I begin a summary and review of this book.
Full title:
A More Christlike God
A More Beautiful Gospel
By Bradley Jersak
Published in 2015 by Plain Truth Ministries
Preface
The author’s stated purpose is
‘to introduce in simple terms a more Christlike image of God.’
This is developed in two ways. Negatively, Brad Jersak seeks to sweep away the many sub-biblical and sub-Christian notions of God that ‘we’ have been taught. Positively, he seeks to replace these false notions with a doctrine of God who is revealed exclusively in and through Christ.
The general approach of the book is similar to that of Greg Boyd’s Cross Vision.
Already, in Brian Zahnd’s foreward, we are told that the
‘“Sinners In the Hands of An Angry God” Christianity [is] repellent and in need of being jettisoned.’
Jersak reports a ‘wall of resistance’ from those for whom:
‘The possibility that God is that good—as kind and loving and gracious as Jesus—may create panic because that God is unfamiliar to us. Through their own fears or stiff resistance from their peers or leaders, the very folks asking for hope may retreat back to the oppressive god they’ve known for many years. Perhaps they imagine their old certitude gives them a measure of control.’
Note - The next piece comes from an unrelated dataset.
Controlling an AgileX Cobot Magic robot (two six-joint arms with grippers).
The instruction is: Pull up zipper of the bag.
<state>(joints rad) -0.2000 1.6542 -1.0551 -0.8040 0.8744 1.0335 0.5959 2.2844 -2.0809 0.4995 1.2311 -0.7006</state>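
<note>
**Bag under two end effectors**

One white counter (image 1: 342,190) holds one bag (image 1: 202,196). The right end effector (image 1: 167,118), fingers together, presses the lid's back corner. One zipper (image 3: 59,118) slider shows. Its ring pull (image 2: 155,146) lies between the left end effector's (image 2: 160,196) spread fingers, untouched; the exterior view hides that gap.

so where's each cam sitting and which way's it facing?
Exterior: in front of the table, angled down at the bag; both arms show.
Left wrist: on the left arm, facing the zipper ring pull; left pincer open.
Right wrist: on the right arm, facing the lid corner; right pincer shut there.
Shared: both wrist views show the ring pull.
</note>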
These folks are wedded to certitude, resistant to questioning, fearful, and ‘mean’. They confine God in their ‘doctrinal kennels’. They are the ‘neo-Sanhedrin’ who ‘bare their teeth as they did in Jesus’ day’. In their hands, ‘the Spirit of Jesus is being slandered rather badly’, and it is time to set the record straight.
It quickly becomes rather obvious (although it is not stated overtly) that the ‘we’ whose ideas Jersak finds so repugnant are the conservative evangelicals (especially of the North American variety).